▸ **Work to complete**: The required answer is each line in the entries below where "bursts" occurs.

▸ **Input**:
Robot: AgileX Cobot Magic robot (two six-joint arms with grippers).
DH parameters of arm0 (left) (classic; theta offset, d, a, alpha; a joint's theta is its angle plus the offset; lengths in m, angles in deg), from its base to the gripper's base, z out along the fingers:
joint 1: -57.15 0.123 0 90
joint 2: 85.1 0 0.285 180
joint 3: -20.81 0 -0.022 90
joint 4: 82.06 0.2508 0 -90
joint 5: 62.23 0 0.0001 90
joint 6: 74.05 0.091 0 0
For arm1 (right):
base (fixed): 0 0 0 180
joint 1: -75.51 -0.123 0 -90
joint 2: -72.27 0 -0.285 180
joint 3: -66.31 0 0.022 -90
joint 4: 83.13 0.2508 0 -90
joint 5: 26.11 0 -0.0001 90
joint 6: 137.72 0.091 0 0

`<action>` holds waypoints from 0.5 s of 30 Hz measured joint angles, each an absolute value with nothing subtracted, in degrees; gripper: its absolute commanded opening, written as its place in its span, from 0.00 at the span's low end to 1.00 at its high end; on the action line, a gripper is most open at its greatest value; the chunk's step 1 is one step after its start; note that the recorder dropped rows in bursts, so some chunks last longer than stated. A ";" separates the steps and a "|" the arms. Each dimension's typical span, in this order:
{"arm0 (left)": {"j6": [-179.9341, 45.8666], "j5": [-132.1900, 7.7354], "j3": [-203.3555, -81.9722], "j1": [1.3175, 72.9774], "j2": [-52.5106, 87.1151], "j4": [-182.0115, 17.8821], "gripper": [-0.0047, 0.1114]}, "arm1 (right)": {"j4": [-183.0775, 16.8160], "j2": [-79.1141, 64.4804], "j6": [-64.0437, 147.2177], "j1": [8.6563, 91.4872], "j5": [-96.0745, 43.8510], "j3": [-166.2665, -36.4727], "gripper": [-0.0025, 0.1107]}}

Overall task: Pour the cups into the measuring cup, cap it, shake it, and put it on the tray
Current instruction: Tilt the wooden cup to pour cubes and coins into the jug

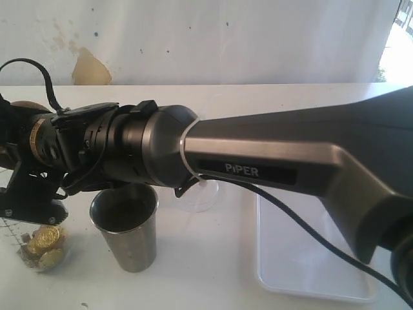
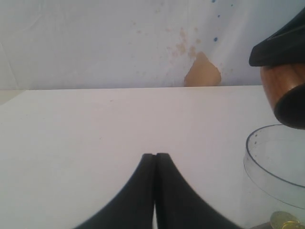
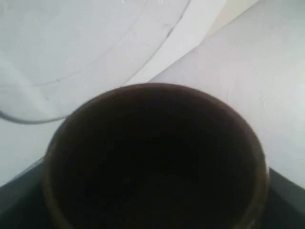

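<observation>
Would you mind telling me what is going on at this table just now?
The right gripper, reaching across to the left side, holds the wooden cup above the measuring cup, apparently tilted to pour. Gold coins lie in the measuring cup's bottom. The steel tumbler stands upright next to it, untouched, and the left gripper sits shut and empty nearby. The tray waits on the right.

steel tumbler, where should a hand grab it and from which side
Grip the steel tumbler around its upper wall, coming in level. It stands upright, open-mouthed and widest near the rim. Probably come from the tray side, where the table is bare; the measuring cup crowds the other side.
</observation>
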State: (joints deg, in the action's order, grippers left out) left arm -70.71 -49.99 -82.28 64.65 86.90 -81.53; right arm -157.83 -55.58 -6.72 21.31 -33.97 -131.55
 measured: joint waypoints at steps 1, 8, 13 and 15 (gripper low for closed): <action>-70.71 -49.99 -82.28 64.65 86.90 -81.53 0.04 | -157.96 -55.58 -6.72 21.31 -34.06 -131.55 0.02; -70.71 -49.99 -82.28 64.65 86.90 -81.53 0.04 | -158.21 -55.58 -3.85 21.31 -34.06 -131.55 0.02; -70.71 -49.99 -82.28 64.65 86.90 -81.53 0.04 | -158.32 -55.58 10.66 21.31 -33.28 -131.55 0.02; -70.71 -49.99 -82.28 64.65 86.90 -81.53 0.04 | -158.32 -55.58 15.14 21.31 -32.39 -131.55 0.02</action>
State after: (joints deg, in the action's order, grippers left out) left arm -70.71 -49.99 -82.28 64.65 86.90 -81.53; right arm -158.32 -55.58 15.14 21.31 -32.39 -131.55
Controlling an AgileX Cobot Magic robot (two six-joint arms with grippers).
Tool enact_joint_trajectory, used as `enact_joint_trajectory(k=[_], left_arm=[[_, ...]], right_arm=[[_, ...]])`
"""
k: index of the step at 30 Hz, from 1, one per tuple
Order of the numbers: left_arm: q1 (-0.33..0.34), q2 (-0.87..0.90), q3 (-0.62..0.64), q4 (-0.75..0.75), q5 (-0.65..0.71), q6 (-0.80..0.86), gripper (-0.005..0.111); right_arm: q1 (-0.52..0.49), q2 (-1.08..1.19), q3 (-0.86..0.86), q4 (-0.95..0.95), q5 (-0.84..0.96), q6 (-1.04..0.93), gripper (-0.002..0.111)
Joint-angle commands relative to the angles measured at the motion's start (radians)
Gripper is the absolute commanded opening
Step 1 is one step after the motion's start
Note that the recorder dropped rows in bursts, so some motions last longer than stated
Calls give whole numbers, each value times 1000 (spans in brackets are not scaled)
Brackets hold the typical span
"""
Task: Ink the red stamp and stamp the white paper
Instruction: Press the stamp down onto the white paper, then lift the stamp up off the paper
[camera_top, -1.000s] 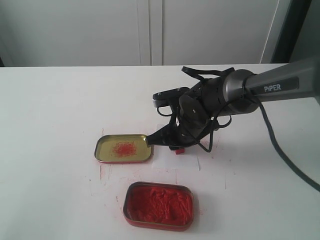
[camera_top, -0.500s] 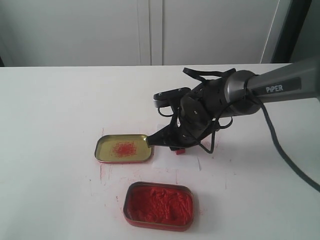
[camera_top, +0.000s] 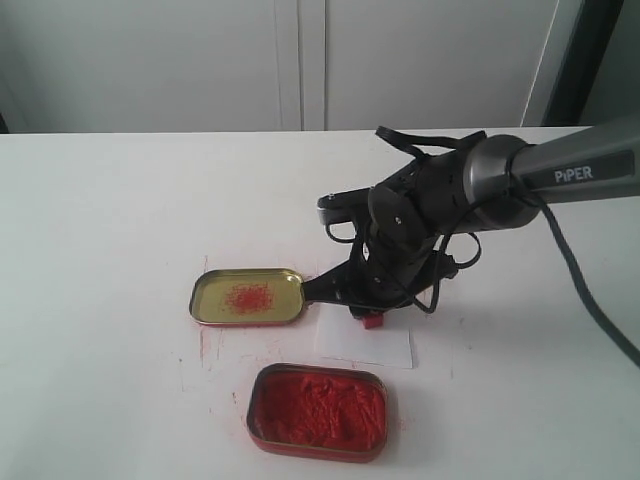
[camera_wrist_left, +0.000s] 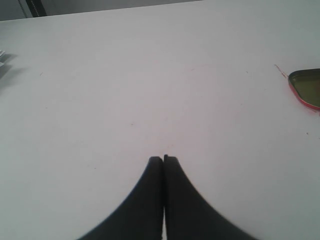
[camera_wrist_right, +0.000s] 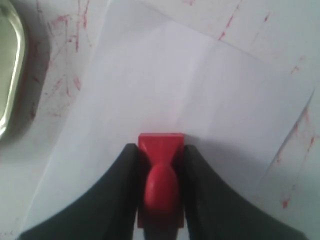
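Since a second ago the right arm has swung rightward: the left fingers (camera_wrist_left: 150, 200) sit pressed together and empty, well apart from the white paper (camera_top: 372, 348), while the right fingers (camera_wrist_right: 115, 192) clench the red stamp (camera_wrist_right: 160, 146) over that paper, which shows no print, so pressing seems left.
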Motion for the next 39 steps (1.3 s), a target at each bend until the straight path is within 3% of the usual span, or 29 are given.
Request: enact_joint_trajectory(k=[1,39], left_arm=[[-5,0,2,-6,-4,-4,0],[-5,0,2,-6,-4,-4,0]], right_arm=[[19,-15,8,8,-5,-3,0],[39,-154,8,163,-46,-90,0]])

▸ **Task response**:
`<action>` holds waypoints from 0.5 s of 30 Hz measured joint angles, each an absolute value with nothing subtracted, in degrees; gripper: its absolute commanded opening, written as its place in its span, from 0.00 at the span's low end to 1.00 at its high end; on the action line, a gripper is most open at its greatest value; the chunk's step 1 is one step after its start; note that the recorder dropped rows in bursts, so some chunks last longer than stated. A ";" separates the steps and a "|" the arms. Each dimension's typical span, in this order:
Note that the recorder dropped rows in bursts, so some motions last longer than stated

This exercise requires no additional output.